Word for word, restate the lines of the data from the first through the one containing "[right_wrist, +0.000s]", and nothing else.
(Beginning of Source material)
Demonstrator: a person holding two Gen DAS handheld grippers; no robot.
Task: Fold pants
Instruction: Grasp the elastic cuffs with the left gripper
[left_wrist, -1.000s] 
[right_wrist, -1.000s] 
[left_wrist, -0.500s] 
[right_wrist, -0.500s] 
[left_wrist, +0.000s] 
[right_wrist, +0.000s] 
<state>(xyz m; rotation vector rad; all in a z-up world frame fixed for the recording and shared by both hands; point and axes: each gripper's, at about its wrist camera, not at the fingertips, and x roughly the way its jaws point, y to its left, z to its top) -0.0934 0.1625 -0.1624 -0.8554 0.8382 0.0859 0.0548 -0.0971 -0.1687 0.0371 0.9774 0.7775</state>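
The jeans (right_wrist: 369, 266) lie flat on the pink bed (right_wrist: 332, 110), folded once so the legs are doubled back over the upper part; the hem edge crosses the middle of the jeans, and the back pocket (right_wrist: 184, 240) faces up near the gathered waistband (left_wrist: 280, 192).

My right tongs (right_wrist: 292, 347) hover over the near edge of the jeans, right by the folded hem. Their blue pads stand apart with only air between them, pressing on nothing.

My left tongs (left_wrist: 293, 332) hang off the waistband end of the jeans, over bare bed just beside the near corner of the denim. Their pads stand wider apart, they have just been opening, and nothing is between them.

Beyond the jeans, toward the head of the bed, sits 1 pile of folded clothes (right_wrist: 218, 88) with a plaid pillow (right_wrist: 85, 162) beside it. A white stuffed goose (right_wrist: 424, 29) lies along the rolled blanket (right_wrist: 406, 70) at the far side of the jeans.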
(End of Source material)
Result of the task:
Demonstrator: a person holding two Gen DAS handheld grippers; no robot.
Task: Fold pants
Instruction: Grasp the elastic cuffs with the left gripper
[left_wrist, -1.000s] 
[right_wrist, -1.000s] 
[left_wrist, -0.500s] 
[right_wrist, -0.500s] 
[left_wrist, +0.000s] 
[right_wrist, +0.000s] 

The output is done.